When Kampen, where Gluck lived with the Hoekmans, was finally liberated from the Nazis, she was able to go back home to her family. Although Oldebrook, where her father and mother lived, was liberated before Kampen, it was too dangerous for Gluck to go back home until Kampen was freed as well.  

“... the happiest [memory] is the day my parents picked me up and my father had my dog carriage on the back of his bike and my mother had me on the back of her bike,” Gluck said, reminiscing, “…my father was nervous because with a German accent, he was afraid the local people might tear him to pieces.”  

After reuniting with her parents, Gluck and her family continued to live in the Netherlands together. A few years passed, and when Gluck turned 7, they decided to move to New York, where Gluck grew up, later moving to Florida.

In Florida, she worked as a geriatric care manager.
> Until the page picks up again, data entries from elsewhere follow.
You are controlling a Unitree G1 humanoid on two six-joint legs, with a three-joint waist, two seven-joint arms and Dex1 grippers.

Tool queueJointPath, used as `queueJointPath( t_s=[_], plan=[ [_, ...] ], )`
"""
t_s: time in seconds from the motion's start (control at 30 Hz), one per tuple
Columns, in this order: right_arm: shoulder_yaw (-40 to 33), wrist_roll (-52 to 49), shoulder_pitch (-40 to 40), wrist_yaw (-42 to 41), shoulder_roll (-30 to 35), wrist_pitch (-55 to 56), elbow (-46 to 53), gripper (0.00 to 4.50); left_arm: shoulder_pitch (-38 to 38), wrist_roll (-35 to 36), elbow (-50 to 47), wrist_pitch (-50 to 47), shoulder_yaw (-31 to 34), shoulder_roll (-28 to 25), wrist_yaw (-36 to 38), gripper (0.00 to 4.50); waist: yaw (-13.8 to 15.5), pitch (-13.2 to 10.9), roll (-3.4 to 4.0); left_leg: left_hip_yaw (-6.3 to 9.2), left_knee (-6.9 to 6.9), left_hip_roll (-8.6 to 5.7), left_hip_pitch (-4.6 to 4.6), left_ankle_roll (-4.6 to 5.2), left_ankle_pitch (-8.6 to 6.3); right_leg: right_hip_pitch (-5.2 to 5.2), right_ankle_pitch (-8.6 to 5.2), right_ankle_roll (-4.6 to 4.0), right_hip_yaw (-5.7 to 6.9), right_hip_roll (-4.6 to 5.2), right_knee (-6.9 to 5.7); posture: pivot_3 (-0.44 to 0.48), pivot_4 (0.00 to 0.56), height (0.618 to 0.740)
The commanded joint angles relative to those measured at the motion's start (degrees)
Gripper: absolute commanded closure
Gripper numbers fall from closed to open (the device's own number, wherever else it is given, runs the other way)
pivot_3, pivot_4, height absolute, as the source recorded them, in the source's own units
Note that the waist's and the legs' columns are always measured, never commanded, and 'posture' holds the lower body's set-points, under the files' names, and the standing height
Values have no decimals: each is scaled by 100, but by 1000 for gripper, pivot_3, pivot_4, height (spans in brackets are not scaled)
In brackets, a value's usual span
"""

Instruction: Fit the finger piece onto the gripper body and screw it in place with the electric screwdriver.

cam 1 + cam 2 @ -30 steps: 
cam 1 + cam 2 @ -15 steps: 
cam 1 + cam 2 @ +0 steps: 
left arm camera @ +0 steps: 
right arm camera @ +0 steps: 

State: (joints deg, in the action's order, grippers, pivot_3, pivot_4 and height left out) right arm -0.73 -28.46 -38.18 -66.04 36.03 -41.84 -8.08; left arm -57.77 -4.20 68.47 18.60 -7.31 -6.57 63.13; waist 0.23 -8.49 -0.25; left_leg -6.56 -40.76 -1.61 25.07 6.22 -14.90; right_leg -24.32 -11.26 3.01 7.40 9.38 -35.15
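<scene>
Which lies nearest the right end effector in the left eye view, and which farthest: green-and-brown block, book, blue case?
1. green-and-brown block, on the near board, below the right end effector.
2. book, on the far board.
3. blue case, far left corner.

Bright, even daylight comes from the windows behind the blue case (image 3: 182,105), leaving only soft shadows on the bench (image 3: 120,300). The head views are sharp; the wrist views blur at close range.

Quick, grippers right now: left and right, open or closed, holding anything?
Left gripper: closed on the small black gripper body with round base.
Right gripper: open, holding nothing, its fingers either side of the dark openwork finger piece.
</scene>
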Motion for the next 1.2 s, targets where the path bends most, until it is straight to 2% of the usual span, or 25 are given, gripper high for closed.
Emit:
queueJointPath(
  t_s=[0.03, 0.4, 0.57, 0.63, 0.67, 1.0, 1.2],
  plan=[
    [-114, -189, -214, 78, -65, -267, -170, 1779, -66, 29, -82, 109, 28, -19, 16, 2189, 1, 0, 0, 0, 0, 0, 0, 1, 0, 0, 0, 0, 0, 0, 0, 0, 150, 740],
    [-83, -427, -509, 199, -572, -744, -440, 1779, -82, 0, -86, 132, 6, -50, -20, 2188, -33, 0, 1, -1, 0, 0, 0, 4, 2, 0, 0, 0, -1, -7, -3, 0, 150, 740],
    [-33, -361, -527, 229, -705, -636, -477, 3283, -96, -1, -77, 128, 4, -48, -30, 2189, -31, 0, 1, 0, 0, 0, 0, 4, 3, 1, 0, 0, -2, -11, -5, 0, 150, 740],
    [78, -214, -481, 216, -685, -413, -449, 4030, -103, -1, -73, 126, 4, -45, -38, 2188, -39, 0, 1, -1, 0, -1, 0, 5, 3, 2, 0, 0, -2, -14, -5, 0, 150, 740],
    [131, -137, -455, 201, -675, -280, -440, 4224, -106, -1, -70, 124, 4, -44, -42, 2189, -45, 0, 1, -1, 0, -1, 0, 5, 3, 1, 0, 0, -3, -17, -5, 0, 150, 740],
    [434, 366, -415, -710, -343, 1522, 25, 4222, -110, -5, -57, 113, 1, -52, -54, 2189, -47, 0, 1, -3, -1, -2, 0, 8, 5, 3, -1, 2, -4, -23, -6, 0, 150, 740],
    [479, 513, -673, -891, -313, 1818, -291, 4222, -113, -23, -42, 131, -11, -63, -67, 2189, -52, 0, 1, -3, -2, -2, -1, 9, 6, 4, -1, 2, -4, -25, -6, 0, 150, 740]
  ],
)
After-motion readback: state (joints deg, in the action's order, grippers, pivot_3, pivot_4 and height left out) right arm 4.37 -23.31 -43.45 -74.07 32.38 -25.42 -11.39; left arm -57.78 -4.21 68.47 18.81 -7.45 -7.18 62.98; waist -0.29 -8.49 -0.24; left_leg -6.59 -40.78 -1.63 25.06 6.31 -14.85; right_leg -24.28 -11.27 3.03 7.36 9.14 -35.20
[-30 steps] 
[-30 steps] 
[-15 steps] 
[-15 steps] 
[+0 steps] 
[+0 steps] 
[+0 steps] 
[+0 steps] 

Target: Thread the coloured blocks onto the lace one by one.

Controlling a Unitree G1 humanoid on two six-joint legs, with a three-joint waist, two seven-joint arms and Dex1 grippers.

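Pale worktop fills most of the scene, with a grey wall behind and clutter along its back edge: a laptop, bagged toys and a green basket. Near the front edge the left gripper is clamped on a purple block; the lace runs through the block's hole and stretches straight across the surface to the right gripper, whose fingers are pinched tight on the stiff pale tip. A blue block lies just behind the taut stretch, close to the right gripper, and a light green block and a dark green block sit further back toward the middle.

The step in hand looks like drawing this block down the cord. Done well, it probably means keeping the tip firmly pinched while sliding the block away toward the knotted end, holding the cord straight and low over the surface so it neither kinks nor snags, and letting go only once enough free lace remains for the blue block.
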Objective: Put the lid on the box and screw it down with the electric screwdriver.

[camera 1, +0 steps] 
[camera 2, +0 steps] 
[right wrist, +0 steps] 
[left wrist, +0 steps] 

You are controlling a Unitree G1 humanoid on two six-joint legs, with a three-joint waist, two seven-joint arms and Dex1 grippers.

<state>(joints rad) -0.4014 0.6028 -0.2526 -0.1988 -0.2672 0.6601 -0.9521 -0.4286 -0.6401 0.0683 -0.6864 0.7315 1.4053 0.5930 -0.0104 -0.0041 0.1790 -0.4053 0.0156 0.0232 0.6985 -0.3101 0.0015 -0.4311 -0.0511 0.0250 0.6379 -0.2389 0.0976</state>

For a few years, she also worked as the Chair of the National Association of Social Workers (Sarasota/Manatee Unit) as well as the President of Women's American ORT (Sarasota Area Council). Gluck wants future generations to know about the Holocaust and feels that it is important for everyone to hear the stories of Holocaust survivors. She often feels dismayed when people say that the Holocaust never happened. 

“It’s like saying, 'You’re not sitting there,'” she said, “... It flies in the face of reality.”